Western Australia's first civil aviation fatality occurred near the property in 1921 when two people died in a Bristol Tourer crash. An inquest into the crash was held at the station.

In 1934 the property was stocked with about 20,000 sheep and 150 horses.

An Indian prince, Mukarram Jah, the 8th Nizam of Hyderabad, acquired the property in 1972. However, his properties and business interests in India declined and/or were misappropriated in his absence, leading to Murchison House being placed in liquidation in 1996. Jah left Australia and took up residence in Turkey shortly afterwards.

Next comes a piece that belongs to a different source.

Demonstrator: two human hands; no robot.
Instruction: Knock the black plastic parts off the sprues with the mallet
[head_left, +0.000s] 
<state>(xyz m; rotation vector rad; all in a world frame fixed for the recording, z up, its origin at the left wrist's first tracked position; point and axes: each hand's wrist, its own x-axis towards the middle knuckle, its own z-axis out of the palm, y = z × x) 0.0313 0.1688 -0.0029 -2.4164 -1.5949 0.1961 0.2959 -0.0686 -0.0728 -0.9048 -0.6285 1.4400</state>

The shearing shed was refurbished in the 1990s after it had fallen into a state of disrepair. The shed is now used for tourist accommodation.

The homestead was flooded in 2006 to a depth of over 1 m when the Murchison River flooded; volunteers sandbagged covered the outer walls with plastic to waterproof it.

In 2017 the property was owned by Calum and Belinda Carruth. A small cache of guns was found in a cave on the property by a group of school children playing on a rock formation who came across a metal box containing a 100-year-old Browning machine gun and a 30-year-old Boito shotgun.

The 141600 ha property was stocked with 200 shorthorn cross cattle and around 7,000 rangeland goats in 2018.